The Guardian view on the child sex abuse inquiry: obscurity adds insult to injury

UNITED KINGDOM
The Guardian

Editorial

If it were less important for the victims and survivors of abuse, the tale of the biggest and most costly statutory inquiry ever launched would be a farce. But the scale of the responsibility of the independent inquiry into the institutional failure that allowed thousands of children to be abused over decades leached the humour from this afternoon’s Commons home affairs committee session with permanent secretary Mark Sedwill. After an hour of parrying and blocking MPs’ questions it felt damagingly like a high grade version of the institutional cover-ups that victims and survivors of abuse want the inquiry to expose.

Mr Sedwill was in an impossible position. The more he tried to argue that the independence of the inquiry into historic child abuse meant he could not know what was going on, the harder it was to understand why he had met the former chair, Dame Lowell Goddard, on at least two occasions. It was even more confusing that a member of the panel with which Dame Lowell was supposed to be working, Drusilla Sharpling, had actually raised her concerns with the Home Office in April this year, several months before Dame Lowell’s abrupt resignation in August.

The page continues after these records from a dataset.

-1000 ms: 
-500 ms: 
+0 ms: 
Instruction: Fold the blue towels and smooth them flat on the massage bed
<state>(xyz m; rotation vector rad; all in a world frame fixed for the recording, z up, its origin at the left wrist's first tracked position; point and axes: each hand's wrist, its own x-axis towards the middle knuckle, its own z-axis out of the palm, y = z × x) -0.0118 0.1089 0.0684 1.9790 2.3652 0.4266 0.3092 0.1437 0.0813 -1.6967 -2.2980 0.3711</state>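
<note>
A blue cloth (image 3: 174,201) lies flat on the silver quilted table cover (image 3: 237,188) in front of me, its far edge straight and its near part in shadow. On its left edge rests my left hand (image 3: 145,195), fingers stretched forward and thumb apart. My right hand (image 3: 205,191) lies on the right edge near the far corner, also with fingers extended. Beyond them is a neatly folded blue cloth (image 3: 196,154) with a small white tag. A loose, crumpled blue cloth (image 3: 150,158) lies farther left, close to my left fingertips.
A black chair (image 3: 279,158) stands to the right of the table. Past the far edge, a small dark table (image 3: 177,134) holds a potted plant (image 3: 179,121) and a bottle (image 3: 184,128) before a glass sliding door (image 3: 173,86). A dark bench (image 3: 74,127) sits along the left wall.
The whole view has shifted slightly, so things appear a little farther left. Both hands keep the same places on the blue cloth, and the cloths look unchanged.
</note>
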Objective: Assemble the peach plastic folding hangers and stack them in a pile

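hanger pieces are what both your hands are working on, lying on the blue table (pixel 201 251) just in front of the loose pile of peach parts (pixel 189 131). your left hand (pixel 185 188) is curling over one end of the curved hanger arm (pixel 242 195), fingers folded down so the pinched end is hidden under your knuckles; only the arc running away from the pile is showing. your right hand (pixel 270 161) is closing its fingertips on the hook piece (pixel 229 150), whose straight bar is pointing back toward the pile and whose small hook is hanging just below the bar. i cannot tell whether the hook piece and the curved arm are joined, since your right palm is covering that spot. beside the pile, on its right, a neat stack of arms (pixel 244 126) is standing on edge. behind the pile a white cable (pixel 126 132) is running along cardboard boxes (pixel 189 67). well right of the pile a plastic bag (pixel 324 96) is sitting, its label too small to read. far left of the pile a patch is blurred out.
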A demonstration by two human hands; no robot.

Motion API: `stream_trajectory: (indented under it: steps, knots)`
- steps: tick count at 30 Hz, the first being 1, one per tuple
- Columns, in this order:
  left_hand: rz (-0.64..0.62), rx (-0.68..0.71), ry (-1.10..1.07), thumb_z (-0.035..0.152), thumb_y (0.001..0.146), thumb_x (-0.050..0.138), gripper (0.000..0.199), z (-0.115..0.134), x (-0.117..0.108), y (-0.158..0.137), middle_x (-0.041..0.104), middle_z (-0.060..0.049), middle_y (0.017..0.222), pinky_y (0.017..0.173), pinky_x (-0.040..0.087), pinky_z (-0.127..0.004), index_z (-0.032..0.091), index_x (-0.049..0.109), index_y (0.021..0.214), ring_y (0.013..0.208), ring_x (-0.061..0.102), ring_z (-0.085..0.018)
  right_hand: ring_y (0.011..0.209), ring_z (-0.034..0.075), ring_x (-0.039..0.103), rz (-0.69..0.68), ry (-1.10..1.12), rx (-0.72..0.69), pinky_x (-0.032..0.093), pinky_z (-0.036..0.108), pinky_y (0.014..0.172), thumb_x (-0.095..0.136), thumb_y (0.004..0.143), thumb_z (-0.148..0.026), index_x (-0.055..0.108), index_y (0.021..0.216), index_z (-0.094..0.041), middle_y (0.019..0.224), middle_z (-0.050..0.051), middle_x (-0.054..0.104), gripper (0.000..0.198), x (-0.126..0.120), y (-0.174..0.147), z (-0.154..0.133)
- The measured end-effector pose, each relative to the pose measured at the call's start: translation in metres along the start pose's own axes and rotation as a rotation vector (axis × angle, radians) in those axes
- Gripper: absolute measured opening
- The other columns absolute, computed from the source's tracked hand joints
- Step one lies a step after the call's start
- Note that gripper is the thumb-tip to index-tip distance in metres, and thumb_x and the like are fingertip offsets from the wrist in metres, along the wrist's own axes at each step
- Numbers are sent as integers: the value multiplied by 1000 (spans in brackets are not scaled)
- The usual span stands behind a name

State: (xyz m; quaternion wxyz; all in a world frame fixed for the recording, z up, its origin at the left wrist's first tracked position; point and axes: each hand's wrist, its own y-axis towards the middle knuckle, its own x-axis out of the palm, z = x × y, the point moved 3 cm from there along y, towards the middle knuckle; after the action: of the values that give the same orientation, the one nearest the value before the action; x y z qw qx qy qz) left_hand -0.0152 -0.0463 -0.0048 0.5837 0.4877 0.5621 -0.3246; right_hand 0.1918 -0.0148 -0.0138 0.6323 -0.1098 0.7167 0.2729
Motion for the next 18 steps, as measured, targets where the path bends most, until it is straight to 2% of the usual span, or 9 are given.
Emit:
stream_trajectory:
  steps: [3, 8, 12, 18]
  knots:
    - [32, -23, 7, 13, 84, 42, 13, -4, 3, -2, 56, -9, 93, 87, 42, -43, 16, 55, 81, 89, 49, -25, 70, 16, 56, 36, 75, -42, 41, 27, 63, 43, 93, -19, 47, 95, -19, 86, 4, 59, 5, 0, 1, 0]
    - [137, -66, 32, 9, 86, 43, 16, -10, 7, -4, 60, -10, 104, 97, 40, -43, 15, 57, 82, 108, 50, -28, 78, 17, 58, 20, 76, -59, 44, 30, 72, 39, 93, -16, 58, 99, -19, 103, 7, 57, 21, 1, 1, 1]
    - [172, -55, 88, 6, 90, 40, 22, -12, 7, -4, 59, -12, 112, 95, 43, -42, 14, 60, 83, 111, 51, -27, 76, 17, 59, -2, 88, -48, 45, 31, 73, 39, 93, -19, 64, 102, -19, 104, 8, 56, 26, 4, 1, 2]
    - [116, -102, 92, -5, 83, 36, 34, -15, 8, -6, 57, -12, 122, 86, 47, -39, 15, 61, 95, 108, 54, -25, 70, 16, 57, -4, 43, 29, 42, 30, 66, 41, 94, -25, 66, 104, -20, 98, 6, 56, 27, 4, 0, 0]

The permanent secretary is impaled on the relationship between the inquiry, with its budget of £17m, and its sponsoring department, the Home Office. In a manner that must have appeared suspiciously opaque to victims and survivors of abuse, he tried to explain how an arm’s-length relationship can coexist alongside the home secretary’s power to hire and fire the inquiry’s chair. To those forgiving of the ways of Whitehall, this is an everyday expression of the kind of arrangement that keeps the bureaucracy moving; Mr Sedwill said the Home Office was insulated from the inquiry by an air gap. To the lay observer, it seems incomprehensible that the department, which has supplied a fifth of the inquiry’s staff, would not have got wind of the troubles at the top that led within weeks not only to the resignation of Dame Lowell, the third chair to exit unexpectedly, but also the departure of the inquiry’s counsel, Ben Emmerson QC, and its junior counsel, Elizabeth Prochaska.